Question

A triangle ABC is drawn to circumscribe a circle of radius $4$ cm such that the segments BD and DC into which BC is divided by the point of contact D are of lengths $8$ cm and $6$ cm respectively. Find the sides AB and AC.

• A. $13$ and $15$
  
• B. $15$ and $13$
  
• C. $16$ and $12$
  
• D. None of These
  

Answer 1

The correct option is B $15$ and $13$

Let there is a circle having center $O$ touches the sides $AB$ and $AC$ of the triangle at point $E$ and $F$ respectively.

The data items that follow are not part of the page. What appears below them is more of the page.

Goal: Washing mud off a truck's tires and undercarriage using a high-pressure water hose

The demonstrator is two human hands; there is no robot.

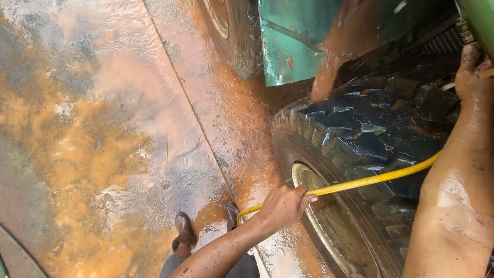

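Observation:
My left hand (285,206) is closed around a yellow hose (370,179) in front of a big black lugged tyre (370,134) with a muddy rim (329,226). The hose runs right and passes behind my right forearm. My right hand (471,72) reaches up over the tyre tread to the green vehicle body (293,41). Its fingers are curled around a metal nozzle fitting (466,32) that is mostly hidden. Muddy brown water (334,56) splashes off the green panel above the tyre.
The wet concrete floor (103,134) is streaked with orange mud. A second tyre (234,31) stands further along the vehicle. My two brown boots (185,231) stand on the wet floor beside the rim. A dark hose curve lies at the bottom left corner.

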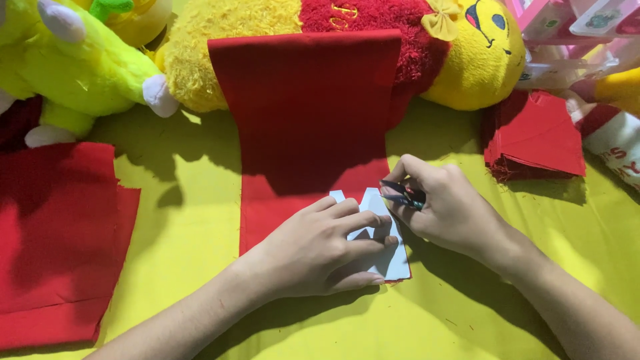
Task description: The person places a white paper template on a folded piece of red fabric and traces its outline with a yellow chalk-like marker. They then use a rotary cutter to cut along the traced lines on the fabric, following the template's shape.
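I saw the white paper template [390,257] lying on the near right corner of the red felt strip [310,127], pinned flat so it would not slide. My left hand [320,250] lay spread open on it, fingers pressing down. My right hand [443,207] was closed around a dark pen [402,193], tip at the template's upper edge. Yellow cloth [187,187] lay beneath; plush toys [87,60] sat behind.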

Let the length of the line segment $AE$ is $x$.

Now in $△ABC$,

$CF=CD=6$ (tangents on the circle from point $C$)

$BE=BD=6$ (tangents on the circle from point $B$)

$AE=AF=x$ (tangents on the circle from point $A$)

Now $AB=AE+EB$

$⟹AB=x+8=c$

$BC=BD+DC$

$⟹BC=8+6=14=a$

$CA=CF+FA$

$⟹CA=6+x=b$

Now

Semi-perimeter, $s=\frac{(AB+BC+CA)}{2}$

$s=\frac{(x+8+14+6+x)}{2}$

$s=\frac{(2x+28)}{2}$

$⟹s=x+14$

Area of the $△ABC=\sqrt{s(s-a)(s-b)(s-c)}$

$=\sqrt{(14+x)\left(\right(14+x)-14)\left(\right(14+x)-(6+x\left)\right)\left(\right(14+x)-(8+x\left)\right)}$

$=\sqrt{(14+x)\left(x\right)\left(8\right)\left(6\right)}$

$=\sqrt{(14+x)\left(x\right)(2\times 4)(2\times 3)}$

$Areaofthe△ABC=4\sqrt{3x(14+x)}$ .............................(1)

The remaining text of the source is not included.